Activity
Please output the records below word for word and omit the pictures.

Dataset records

★ ★ ★ ★ ★

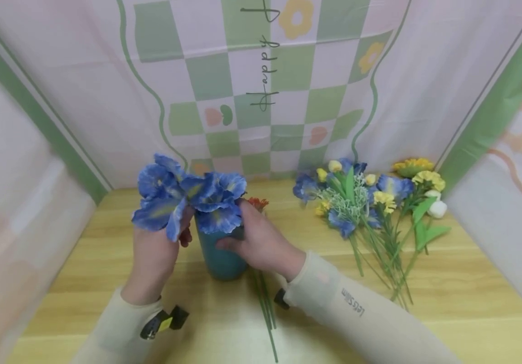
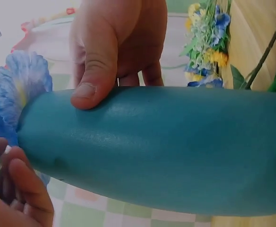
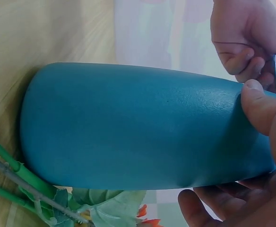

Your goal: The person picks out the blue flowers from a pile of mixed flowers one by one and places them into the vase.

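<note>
A teal vase [image 1: 223,260] stands on the table, and blue irises crowd its mouth. My right hand [image 1: 265,240] grips the vase near its rim; in the left wrist view its thumb [image 2: 93,85] presses the glossy side. Beside the rim, my left hand [image 1: 155,255] is partly covered by a large blue iris [image 1: 158,194]. Its curled fingers [image 3: 246,64] pinch a thin stem in the right wrist view. Another blue iris [image 1: 219,215] hangs over the vase's front rim. How deep the stems reach inside is hidden.
Red flowers [image 1: 258,203] lie just right of the vase, their long green stems [image 1: 265,303] running toward me. Farther right lies a pile of blue irises [image 1: 394,187], yellow blooms [image 1: 384,200] and white tulips [image 1: 437,209]. A checkered cloth [image 1: 251,76] hangs behind the table.
</note>
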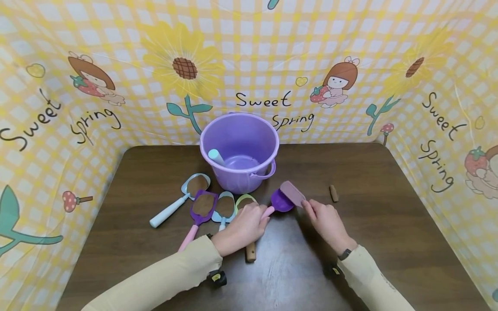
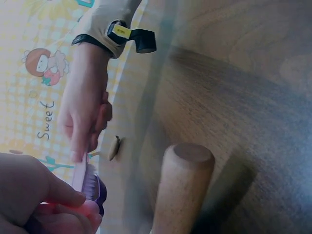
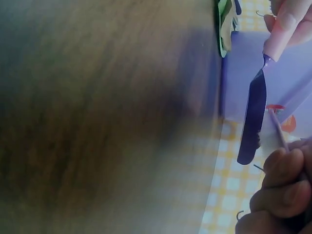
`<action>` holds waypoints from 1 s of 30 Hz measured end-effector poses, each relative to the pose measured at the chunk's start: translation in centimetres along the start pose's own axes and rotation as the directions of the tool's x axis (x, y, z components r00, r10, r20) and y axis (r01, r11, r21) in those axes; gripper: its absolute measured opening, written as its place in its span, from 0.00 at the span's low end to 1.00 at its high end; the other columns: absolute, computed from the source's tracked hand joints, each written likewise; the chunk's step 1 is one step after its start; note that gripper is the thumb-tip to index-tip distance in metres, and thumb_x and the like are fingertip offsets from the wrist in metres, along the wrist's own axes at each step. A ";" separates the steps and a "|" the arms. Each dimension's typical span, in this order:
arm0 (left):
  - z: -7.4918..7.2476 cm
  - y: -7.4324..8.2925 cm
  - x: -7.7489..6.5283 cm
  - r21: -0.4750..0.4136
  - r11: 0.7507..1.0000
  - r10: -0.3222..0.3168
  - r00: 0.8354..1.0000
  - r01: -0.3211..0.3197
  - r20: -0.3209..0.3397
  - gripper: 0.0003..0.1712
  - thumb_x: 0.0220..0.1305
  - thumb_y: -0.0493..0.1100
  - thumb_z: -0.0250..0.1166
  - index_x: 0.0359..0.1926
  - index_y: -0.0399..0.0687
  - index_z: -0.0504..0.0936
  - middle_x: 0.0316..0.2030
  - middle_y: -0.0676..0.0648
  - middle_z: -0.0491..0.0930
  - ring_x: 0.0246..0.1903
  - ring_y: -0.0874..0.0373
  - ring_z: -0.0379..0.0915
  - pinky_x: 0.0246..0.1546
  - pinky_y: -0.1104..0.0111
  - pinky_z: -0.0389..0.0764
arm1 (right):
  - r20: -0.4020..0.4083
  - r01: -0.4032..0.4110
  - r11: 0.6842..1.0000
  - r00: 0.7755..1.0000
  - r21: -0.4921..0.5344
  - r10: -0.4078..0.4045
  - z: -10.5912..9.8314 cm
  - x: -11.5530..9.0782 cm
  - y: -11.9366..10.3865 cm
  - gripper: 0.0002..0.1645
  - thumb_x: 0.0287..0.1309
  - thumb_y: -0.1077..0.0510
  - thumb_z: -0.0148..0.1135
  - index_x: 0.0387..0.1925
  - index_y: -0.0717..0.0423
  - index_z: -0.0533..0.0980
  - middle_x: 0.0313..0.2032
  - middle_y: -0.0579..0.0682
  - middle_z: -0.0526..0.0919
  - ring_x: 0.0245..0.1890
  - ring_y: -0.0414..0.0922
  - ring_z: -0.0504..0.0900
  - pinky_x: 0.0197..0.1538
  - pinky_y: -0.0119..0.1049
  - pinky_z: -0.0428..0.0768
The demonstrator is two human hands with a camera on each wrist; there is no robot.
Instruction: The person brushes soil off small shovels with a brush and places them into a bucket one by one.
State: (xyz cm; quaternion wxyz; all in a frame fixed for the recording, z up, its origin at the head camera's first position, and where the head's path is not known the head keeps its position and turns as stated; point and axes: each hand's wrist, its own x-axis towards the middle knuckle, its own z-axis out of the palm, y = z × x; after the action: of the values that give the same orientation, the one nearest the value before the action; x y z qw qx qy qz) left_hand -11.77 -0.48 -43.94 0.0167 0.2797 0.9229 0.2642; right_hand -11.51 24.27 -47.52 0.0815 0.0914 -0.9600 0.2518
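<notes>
My left hand grips the pink handle of a purple toy shovel, held above the table. A dusty-pink brush is pinched in my right hand, its head overlapping the shovel's scoop. In the left wrist view, pale bristles face the purple scoop. Side-on, the shovel's purple blade appears thin in the right wrist view. Below my left hand lies a green-rimmed shovel with a wooden handle; the hand hides its middle.
A purple bucket stands at the back with a light blue handle inside. Left of my hands lie a light blue shovel, a purple square shovel and a smaller blue shovel. A small brown piece lies right.
</notes>
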 end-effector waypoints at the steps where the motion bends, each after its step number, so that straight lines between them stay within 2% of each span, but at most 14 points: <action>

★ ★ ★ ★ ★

Answer section
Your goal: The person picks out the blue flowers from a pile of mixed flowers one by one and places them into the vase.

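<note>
A teal vase [image 1: 223,260] stands on the table, and blue irises crowd its mouth. My right hand [image 1: 265,240] grips the vase near its rim; in the left wrist view its thumb [image 2: 93,85] presses the glossy side. Beside the rim, my left hand [image 1: 155,255] is partly covered by a large blue iris [image 1: 158,194]. Its curled fingers [image 3: 246,64] pinch a thin stem in the right wrist view. Another blue iris [image 1: 219,215] hangs over the vase's front rim. How deep the stems reach inside is hidden.
Red flowers [image 1: 258,203] lie just right of the vase, their long green stems [image 1: 265,303] running toward me. Farther right lies a pile of blue irises [image 1: 394,187], yellow blooms [image 1: 384,200] and white tulips [image 1: 437,209]. A checkered cloth [image 1: 251,76] hangs behind the table.
</note>
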`<action>` holds waypoints from 1 s of 30 Hz measured end-effector poses, each relative to the pose measured at the chunk's start: translation in centimetres along the start pose's own axes and rotation as the directions of the tool's x axis (x, y, z components r00, r10, r20) and y axis (r01, r11, r21) in those axes; gripper: its absolute measured opening, written as its place in its span, from 0.00 at the span's low end to 1.00 at its high end; the other columns: absolute, computed from the source's tracked hand joints, each written likewise; the chunk's step 1 is one step after its start; note that gripper is the thumb-tip to index-tip distance in metres, and thumb_x and the like are fingertip offsets from the wrist in metres, along the wrist's own axes at each step. A ";" separates the steps and a "|" the arms. Each dimension's typical span, in this order:
arm0 (left):
  - z: -7.4918..7.2476 cm
  - y: -7.4324..8.2925 cm
  - x: -7.7489..6.5283 cm
  - r21: -0.4750..0.4136
  - r11: 0.7507..1.0000
  - r10: -0.3222..0.3168
  - r00: 0.8354..1.0000
  - r01: -0.3211..0.3197
  - r20: -0.3209..0.3397
  - gripper: 0.0003..0.1712
  - thumb_x: 0.0220..0.1305
  - thumb_y: -0.0493..0.1100
  - thumb_z: -0.0250..0.1166
  - index_x: 0.0359..0.1926
  - index_y: -0.0399..0.0687
  - index_z: -0.0504..0.0936
  - middle_x: 0.0316..0.2030
  - middle_y: -0.0676..0.0648
  - middle_z: -0.0491..0.0930
  - ring_x: 0.0246..0.1903
  - ring_y: -0.0874..0.0373
  - ring_z: -0.0379..0.0915
  - pinky_x: 0.0246..0.1546
  - pinky_y: -0.1104..0.0111
  - pinky_z: -0.0389..0.0764
arm1 (right):
  - r20: -0.4020..0.4083
  - r01: -0.4032..0.4110
  - r11: 0.6842..1.0000
  - r00: 0.7755..1.0000
  - r21: -0.4921..0.5344
  - r10: -0.4078..0.4045
  - z: -10.5912..9.8314 cm
  - x: -11.5530..9.0782 cm
  - y: -11.9366..10.3865 cm
  - gripper: 0.0002..0.1645
  - thumb_x: 0.0287..0.1309
  - thumb_y: -0.1077..0.0510
  - thumb_z: -0.0148..0.1135
  - index_x: 0.0387..0.1925
  - index_y: -0.0717..0.0423
  - index_z: -0.0533..0.0980
  - middle_x: 0.0313..0.2032
  - middle_y: -0.0579..0.0682
  - middle_z: -0.0526..0.0919
  - ring_x: 0.0245..0.1890
  - ring_y: -0.0414..0.0922
  - ring_z: -0.0504..0.0900
  - pinky_x: 0.0197..0.1538
  - pinky_y: -0.0119..0.1049
  - pinky_z: -0.0428..0.0768
The demonstrator is two human hands with a camera on each wrist; there is no robot.
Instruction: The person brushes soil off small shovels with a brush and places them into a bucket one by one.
State: (xyz cm; quaternion wxyz; all in a frame fixed for the recording, z up, its origin at the head camera's first position, and where the head's path is not known the head keeps its position and turns as stated; point and axes: each hand's wrist, its own x-axis towards the middle knuckle, its own z-axis out of the palm, y = z × x; after the action: of the values that give the same orientation, the one nearest the value before the action; x y z qw qx qy qz) left_hand -11.77 -0.48 -43.94 0.0167 0.2797 0.9229 0.2642; right_hand -11.51 24.27 -47.52 0.0815 0.0914 -0.9600 0.2518
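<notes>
My left hand grips the pink handle of a purple toy shovel, held above the table. A dusty-pink brush is pinched in my right hand, its head overlapping the shovel's scoop. In the left wrist view, pale bristles face the purple scoop. Side-on, the shovel's purple blade appears thin in the right wrist view. Below my left hand lies a green-rimmed shovel with a wooden handle; the hand hides its middle.
A purple bucket stands at the back with a light blue handle inside. Left of my hands lie a light blue shovel, a purple square shovel and a smaller blue shovel. A small brown piece lies right.
</notes>
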 end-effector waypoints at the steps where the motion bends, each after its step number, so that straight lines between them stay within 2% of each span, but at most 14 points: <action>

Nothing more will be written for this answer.